PROBLEM STATEMENT :: Below are the records; copy every line in them that holds the string "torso".

DATA SHOWN ::
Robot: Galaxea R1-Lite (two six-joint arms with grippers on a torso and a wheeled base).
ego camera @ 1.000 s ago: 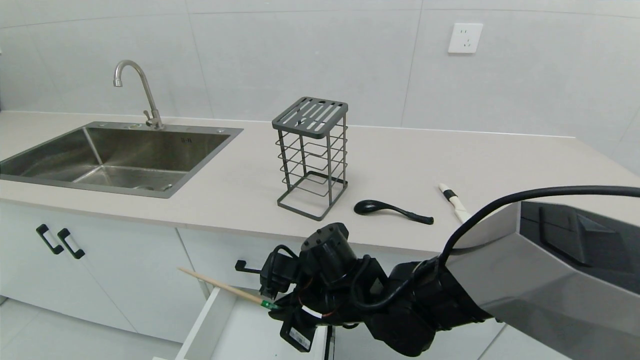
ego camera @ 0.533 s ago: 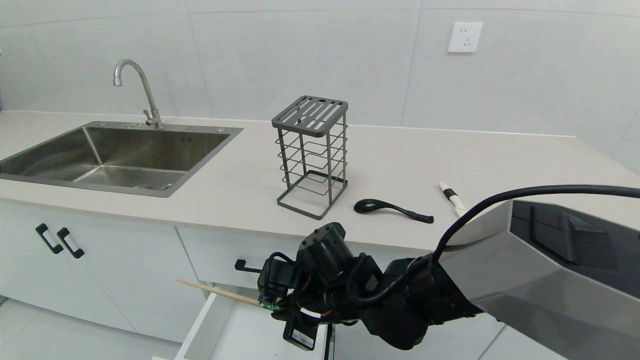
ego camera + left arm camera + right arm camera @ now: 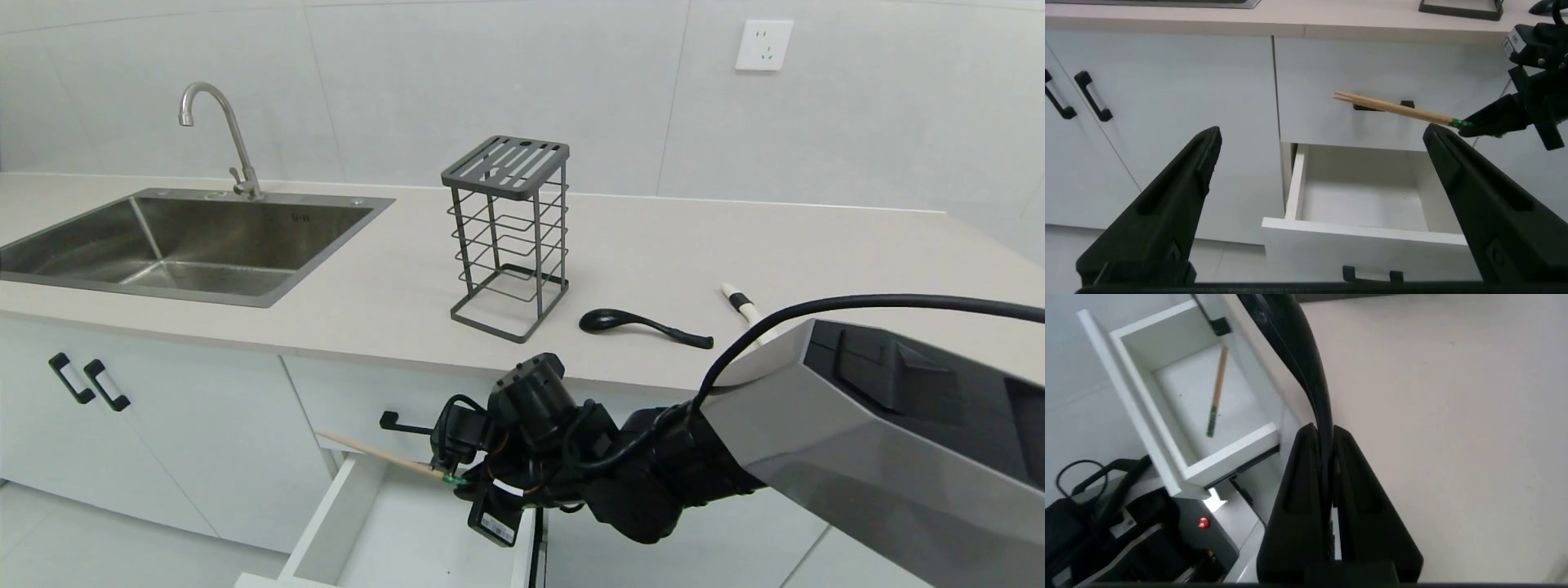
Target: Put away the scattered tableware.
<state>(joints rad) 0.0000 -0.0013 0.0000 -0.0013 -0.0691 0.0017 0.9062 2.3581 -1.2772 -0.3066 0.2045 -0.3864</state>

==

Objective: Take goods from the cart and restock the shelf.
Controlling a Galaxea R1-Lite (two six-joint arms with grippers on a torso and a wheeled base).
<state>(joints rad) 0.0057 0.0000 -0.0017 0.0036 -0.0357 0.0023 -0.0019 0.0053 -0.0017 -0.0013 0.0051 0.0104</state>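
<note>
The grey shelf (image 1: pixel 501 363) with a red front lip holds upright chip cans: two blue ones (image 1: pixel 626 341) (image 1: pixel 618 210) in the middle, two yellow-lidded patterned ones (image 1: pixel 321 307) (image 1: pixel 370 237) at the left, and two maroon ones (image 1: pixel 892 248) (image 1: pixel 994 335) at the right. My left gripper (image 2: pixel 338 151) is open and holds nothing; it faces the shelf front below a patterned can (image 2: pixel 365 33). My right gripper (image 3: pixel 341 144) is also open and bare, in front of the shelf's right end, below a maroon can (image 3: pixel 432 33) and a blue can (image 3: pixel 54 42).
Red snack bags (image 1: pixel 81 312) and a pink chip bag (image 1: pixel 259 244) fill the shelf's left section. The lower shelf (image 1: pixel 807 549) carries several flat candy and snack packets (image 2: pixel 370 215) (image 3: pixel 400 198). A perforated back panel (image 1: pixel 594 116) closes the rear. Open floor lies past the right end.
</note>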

ANSWER SPACE ::
Robot: Galaxea R1-Lite (two six-joint arms with grippers on a torso and a wheeled base).
Controlling a Galaxea R1-Lite (two six-joint arms with grippers on a torso and a wheeled base).

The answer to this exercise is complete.